The mysterious lives of allosexuals

CW: brief discussion of sexual assault (under the text break)

 

One of the commonest questions I get around asexuality is, But what does it feel like?

What does it feel like to be asexual? What does it feel like to not experience sexual attraction to anyone at all?

Imagine living in a world where almost everyone hallucinates tapirs. Most of the time, this mass delusion doesn’t cause any problems – people know the tapirs aren’t really there and can usually just enjoy or ignore their visions without it causing problems, apart from the odd embarrassing mishap. So to an outside observer, everyone’s walking around day-to-day just as if they weren’t seeing phantom ungulates around them – only everyone knows that everyone else sees them too, right?
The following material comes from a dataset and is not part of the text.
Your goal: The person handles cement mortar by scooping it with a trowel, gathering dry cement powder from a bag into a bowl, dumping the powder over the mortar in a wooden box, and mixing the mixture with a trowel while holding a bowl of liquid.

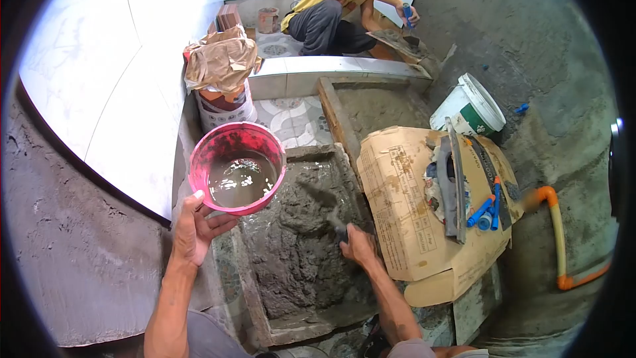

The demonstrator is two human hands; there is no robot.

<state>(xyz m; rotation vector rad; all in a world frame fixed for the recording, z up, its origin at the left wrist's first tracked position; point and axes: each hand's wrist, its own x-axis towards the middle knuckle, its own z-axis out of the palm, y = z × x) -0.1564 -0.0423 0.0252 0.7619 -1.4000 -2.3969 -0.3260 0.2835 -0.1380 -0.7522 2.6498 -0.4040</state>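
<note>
My left hand (pixel 193 231) grips the rim of a pink plastic bucket (pixel 281 171), thumb at the edge and fingers underneath. Murky grey water (pixel 242 182) lies inside it, and the bucket is held tilted over the left side of a shallow mixing trough (pixel 255 315). Wet grey mortar (pixel 298 252) fills much of that trough, heaped in the middle. My right hand (pixel 360 246) is closed around the handle of a trowel (pixel 339 225), whose blade is at the mortar and partly hard to make out.
Right of the trough, flattened cardboard (pixel 404 212) carries blue tile-levelling pieces (pixel 487 209) and grey strips. Behind stand a white bucket (pixel 467 106), a second trough (pixel 391 109) and a paper-topped container (pixel 225 86). Past a tiled ledge (pixel 318 65), a person (pixel 331 13) crouches with a trowel.
</note>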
Now imagine you’re one of the 1% of people in that world who doesn’t see tapirs. In fact, you don’t even know what a tapir looks like.

You know there’s something other people experience that you don’t, but you have no real idea of what it is. The best you can do is make guesses based on the way people around you talk and act around the subject of tapirs – and tapirs just aren’t talked about all that much.

In fact, the subject of tapirs comes up so rarely that it’s easy to forget everyone else is seeing something you aren’t.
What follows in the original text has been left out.